Traditional Dialects are what most people think of when they hear the word 'dialect'. They are spoken by a shrinking minority in England, southern and eastern Scotland, and northern Northern Ireland. In England they are most easily found in the more remote and peripheral rural areas of the country, although some urban areas of northern and western England like Newcastle and Bristol still have Traditional Dialect speakers. These dialects differ a lot from Standard English, and from each other, and may be difficult for others to understand at first. People who say:

"she bain't a-comin" or "hoo inno comin" or "her idden comin" (she's not coming)

are speaking Traditional Dialect. So are people who, for example, pronounce bone as 'bee-an' or 'bane' or 'bwoon'.

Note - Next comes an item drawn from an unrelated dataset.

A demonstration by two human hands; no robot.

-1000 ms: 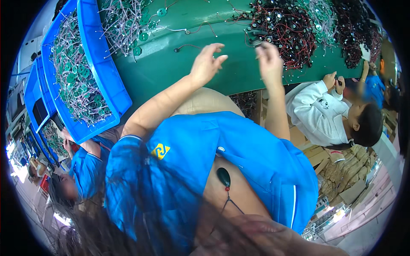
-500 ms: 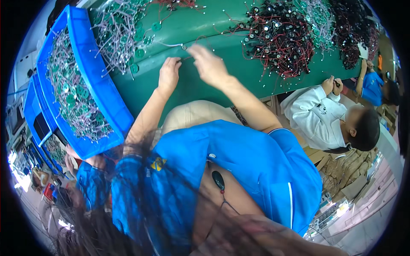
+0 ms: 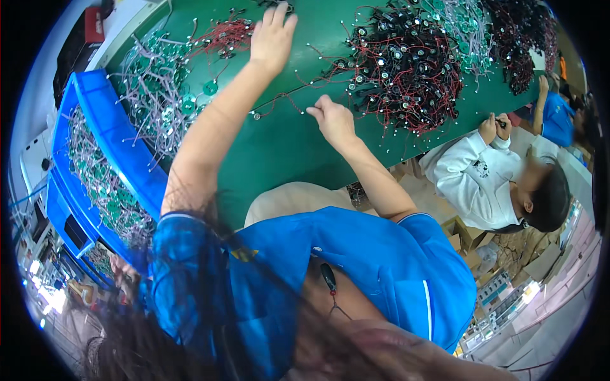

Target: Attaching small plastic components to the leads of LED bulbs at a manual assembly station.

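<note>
My left hand (image 3: 273, 41) reaches to the far side of the green table, its fingers stretched out and apart. Its fingertips are over a small dark cluster of parts (image 3: 277, 5), partly covered by the fingers. My right hand (image 3: 334, 124) hovers over the near part of the table with thumb and forefinger pinched together. What the pinch holds, if anything, is too small to make out. Just left of its fingertips lies a thin red wire (image 3: 286, 96), and a small round metal part (image 3: 257, 116) is near the wire's other end.
A heap of black round parts with red wires (image 3: 406, 70) stands to the right. Green discs with pale wires (image 3: 155, 95) are piled on the left, beside a blue bin (image 3: 121, 149) of similar parts. Red wires (image 3: 225, 37) lie at the back. A person in white (image 3: 470, 174) sits at the right.
My left hand has gone from the middle of the table to its far side, and its fingers have opened out. My right hand has moved nearer and slightly right.
</note>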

How many of these different English dialects are there in Britain? This question is impossible to answer. If you travel from one part of the country to another, you find that the dialects change gradually as you go. The further you travel, the more different the dialects become, but the different dialects will seem to merge into one another. There are very few sharp dialect boundaries in Britain, and dialects certainly don't coincide with counties - Yorkshire Dialect doesn't suddenly change dramatically into Durham Dialect as you cross the Durham boundary. In fact, the dialects of northern Yorkshire are more like those of County Durham than those of southern Yorkshire.

It is still possible, though, to say in a general sort of way what the main English dialect regions of Britain are, and to use county names to help us do that. As far as Traditional Dialects are concerned, the chief division is between the speech of the far north of England - Northumberland, Cumbria, Durham, North Yorkshire and east Yorkshire - and Scotland, on the one hand, and the rest of England, on the other.

In the north, dialects have pronunciations such as 'wrang' and 'lang' rather than 'long' and 'wrong', and 'blinnd', 'finnd' rather than 'blind', 'find'. The south can be divided further. First, there is a Western Central area - Lancashire, Staffordshire, Cheshire and neighbouring areas - where the older dialects have or had pronunciations such as lond and hond rather than land and hand. Then there is the Eastern Central area centred on South Yorkshire, Nottinghamshire, Lincolnshire, and Leicestershire. Further south we have the Western area stretching all the way from Herefordshire to Kent, where speakers pronounce the r in words like cart 'carrt', farm 'farrm'. And then there is the Eastern area - Northamptonshire, Cambridgeshire, East Anglia and Essex - where the 'r' is not pronounced.

If we move on to Modern Dialects, we get a very different picture. As Traditional Dialects die out, the major dialect division has moved northwards to lie between England and Scotland. And, as communication and transport systems have developed, the modern dialects have come to be more and more focussed on regions surrounding large cities. We can point among others to the Northeast dialect area focussed on Newcastle, the West Midlands centred on Birmingham, Humberside and Merseyside, the Southwest area around Bristol, and the Home Counties around London.

It is likely that this trend will increase in future, with a smaller number of larger dialect areas than we have at the moment. The Home Counties dialect area now includes Kent, Surrey, Sussex and parts of Buckinghamshire, Hertfordshire, Essex, Berkshire and Hampshire, as well as London, but we can predict that in a hundred years it will have expanded to include all of the rest of these counties plus parts of Cambridgeshire, Northamptonshire, Suffolk, Oxfordshire, Wiltshire and Dorset. Journalists sometimes use the term 'Estuary English' to refer to some of the less 'broad' accents of this area, but there is actually no particular connection with the estuary of the Thames (or any other river).